Exercise brief: Read through the listing below and return only the lines containing "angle".
---------------
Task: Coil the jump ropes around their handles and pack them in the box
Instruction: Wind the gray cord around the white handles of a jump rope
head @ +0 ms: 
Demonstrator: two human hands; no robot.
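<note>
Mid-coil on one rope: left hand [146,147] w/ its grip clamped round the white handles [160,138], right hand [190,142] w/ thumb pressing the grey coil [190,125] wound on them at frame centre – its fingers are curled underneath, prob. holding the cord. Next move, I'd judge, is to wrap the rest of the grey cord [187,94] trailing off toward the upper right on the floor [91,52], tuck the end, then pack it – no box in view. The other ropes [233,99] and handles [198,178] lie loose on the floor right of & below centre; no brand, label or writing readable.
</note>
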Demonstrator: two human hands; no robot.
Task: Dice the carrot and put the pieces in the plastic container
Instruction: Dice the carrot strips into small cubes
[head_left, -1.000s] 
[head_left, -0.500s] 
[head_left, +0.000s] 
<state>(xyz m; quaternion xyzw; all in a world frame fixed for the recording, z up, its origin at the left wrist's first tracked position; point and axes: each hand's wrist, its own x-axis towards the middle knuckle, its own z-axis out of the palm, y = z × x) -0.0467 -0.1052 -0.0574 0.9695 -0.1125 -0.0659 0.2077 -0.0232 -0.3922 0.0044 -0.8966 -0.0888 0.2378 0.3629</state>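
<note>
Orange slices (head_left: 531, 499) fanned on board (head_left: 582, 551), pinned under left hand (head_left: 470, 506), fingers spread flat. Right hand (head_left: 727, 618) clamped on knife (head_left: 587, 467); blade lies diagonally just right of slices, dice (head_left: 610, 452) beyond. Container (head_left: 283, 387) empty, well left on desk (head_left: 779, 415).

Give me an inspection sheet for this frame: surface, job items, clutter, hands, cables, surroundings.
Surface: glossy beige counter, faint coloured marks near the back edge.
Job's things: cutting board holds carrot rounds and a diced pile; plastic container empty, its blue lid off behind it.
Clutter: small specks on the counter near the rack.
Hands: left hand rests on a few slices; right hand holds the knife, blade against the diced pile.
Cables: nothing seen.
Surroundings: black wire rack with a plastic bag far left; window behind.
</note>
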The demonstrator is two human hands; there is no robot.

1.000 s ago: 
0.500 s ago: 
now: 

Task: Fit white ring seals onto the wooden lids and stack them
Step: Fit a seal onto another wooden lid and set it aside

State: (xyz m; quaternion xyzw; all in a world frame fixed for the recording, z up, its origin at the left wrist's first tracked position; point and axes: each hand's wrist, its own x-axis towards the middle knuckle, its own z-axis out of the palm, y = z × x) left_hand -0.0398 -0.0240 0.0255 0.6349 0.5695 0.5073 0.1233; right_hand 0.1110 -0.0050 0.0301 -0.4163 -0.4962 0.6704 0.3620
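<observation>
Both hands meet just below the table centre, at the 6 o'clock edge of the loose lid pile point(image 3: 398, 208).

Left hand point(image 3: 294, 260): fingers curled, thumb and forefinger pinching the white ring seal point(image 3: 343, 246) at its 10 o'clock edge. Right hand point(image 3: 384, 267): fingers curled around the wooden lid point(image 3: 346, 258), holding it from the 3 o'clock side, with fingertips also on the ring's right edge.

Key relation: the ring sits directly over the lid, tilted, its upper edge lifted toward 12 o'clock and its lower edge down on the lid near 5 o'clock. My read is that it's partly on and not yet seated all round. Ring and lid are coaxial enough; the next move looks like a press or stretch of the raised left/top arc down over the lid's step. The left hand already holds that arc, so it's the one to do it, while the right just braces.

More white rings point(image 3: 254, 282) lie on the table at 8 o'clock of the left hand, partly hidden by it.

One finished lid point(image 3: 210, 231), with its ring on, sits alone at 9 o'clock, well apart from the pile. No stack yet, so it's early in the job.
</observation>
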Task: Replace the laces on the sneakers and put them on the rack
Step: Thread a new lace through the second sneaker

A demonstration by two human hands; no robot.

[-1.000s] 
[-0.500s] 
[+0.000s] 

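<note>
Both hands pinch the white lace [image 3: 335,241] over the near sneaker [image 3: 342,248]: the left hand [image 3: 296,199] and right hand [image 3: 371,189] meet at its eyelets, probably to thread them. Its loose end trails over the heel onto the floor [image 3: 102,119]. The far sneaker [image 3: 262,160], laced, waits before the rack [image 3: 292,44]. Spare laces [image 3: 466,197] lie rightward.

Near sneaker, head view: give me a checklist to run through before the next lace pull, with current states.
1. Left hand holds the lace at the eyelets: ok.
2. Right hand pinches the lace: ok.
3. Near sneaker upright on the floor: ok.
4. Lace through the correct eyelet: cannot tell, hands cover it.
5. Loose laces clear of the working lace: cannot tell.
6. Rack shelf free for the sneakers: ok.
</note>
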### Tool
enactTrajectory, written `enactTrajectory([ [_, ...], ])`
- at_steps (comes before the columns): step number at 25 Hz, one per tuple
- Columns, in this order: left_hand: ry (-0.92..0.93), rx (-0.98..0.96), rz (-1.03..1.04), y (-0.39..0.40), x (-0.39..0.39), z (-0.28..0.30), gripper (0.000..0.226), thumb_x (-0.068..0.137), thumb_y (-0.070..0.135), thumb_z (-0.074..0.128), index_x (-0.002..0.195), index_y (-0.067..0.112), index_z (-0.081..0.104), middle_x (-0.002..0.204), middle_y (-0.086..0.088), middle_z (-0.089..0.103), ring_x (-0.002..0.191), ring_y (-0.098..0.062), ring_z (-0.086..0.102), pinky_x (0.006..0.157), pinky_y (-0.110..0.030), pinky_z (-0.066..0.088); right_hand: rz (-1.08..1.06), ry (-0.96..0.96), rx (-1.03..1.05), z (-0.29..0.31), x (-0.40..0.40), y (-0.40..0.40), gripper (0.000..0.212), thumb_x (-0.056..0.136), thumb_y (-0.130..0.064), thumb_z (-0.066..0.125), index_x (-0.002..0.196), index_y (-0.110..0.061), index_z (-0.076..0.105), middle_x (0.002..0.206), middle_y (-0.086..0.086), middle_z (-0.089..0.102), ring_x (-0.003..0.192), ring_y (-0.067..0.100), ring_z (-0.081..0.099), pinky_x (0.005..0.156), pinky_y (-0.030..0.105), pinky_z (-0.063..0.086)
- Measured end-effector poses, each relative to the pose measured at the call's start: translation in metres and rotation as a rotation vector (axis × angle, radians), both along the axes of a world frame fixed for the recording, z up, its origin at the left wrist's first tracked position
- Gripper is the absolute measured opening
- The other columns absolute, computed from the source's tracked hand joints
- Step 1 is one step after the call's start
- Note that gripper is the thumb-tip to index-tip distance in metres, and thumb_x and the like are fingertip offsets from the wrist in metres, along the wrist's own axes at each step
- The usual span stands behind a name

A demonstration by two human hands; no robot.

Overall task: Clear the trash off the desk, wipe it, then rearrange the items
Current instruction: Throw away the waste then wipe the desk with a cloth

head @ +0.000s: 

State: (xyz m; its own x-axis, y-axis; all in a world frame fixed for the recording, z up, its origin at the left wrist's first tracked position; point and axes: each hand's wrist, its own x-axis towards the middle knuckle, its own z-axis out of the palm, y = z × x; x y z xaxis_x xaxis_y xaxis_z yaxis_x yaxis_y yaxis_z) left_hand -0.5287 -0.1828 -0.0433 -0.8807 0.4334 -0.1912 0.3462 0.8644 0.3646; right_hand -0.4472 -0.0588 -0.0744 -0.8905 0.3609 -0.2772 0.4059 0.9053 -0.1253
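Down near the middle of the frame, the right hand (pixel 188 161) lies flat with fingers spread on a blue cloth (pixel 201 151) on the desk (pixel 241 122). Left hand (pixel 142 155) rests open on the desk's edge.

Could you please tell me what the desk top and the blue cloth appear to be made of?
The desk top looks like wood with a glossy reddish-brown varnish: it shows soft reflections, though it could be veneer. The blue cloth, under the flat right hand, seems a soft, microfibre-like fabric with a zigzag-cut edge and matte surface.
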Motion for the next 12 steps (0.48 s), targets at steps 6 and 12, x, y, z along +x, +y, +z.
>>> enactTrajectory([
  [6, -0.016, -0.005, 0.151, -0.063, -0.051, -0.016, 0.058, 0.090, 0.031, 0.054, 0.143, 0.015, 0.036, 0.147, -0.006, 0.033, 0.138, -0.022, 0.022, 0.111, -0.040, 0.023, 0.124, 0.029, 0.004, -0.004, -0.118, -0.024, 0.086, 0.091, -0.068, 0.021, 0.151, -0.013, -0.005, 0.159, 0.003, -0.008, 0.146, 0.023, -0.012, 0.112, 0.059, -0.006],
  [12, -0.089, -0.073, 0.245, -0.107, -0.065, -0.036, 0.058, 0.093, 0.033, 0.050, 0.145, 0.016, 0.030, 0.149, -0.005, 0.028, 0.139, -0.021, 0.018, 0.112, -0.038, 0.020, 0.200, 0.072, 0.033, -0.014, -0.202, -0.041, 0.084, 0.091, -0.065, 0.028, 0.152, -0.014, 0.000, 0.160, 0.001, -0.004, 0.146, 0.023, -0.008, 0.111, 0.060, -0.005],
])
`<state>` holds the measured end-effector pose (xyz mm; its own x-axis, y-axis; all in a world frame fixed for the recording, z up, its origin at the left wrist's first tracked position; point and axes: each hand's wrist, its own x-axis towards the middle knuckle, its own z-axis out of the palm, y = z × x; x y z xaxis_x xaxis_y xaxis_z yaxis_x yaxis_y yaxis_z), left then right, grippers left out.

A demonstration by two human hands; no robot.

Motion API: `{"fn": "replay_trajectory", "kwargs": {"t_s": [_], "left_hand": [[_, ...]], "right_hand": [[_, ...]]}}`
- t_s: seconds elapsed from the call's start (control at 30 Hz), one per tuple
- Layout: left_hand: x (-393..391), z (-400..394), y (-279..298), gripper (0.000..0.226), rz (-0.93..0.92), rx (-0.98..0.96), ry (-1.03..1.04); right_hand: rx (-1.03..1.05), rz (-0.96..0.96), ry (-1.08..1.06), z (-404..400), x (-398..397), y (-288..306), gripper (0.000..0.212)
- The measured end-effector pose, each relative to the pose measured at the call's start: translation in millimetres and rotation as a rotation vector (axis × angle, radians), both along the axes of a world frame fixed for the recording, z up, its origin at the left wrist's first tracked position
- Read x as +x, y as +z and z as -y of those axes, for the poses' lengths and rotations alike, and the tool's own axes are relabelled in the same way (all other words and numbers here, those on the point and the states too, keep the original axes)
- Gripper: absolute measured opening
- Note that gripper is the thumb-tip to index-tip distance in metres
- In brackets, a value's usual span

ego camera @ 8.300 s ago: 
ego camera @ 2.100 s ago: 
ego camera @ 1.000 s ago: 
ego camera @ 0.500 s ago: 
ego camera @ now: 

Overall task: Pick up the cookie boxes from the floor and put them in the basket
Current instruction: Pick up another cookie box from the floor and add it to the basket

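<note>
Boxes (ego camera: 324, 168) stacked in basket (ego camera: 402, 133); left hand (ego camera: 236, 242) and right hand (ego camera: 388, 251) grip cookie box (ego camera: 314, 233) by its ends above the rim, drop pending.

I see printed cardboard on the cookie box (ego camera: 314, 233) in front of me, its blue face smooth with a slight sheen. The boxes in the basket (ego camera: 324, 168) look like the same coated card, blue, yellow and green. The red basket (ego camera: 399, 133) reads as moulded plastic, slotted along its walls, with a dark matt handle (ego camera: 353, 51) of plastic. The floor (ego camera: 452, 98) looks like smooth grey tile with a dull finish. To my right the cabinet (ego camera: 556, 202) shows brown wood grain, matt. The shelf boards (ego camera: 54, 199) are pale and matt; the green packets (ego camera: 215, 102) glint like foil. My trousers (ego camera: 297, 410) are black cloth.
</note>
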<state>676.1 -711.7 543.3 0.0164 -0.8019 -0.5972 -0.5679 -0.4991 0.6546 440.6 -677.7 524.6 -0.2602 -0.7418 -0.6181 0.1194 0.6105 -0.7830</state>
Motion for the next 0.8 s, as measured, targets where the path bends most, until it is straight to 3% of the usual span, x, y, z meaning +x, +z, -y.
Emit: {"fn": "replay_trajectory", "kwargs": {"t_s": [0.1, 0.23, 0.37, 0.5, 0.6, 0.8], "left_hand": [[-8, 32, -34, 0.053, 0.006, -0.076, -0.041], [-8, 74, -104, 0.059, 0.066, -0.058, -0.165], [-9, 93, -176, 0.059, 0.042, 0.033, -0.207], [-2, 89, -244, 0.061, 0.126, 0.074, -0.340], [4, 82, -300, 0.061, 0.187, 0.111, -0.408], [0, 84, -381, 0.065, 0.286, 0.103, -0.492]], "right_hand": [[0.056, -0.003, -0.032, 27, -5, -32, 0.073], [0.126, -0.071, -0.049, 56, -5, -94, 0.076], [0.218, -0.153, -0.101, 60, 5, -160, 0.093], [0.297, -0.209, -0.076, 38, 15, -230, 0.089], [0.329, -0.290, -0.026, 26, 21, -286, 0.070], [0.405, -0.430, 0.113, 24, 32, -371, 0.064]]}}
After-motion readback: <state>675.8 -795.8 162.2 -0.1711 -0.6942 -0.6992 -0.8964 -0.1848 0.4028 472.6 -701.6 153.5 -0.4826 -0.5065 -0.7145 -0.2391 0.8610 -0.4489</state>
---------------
Solved problem:
- Measured end-effector poses, each relative to the pose measured at the call's start: translation in metres and rotation as a rotation vector (axis × angle, radians), both along the axes of a world frame fixed for the recording, z up, its origin at the left wrist's first tracked position
- The measured end-effector pose, each relative to the pose measured at the call's start: translation in millimetres and rotation as a rotation vector (axis × angle, radians), both along the axes of a world frame fixed for the recording, z up, its origin at the left wrist's first tracked position

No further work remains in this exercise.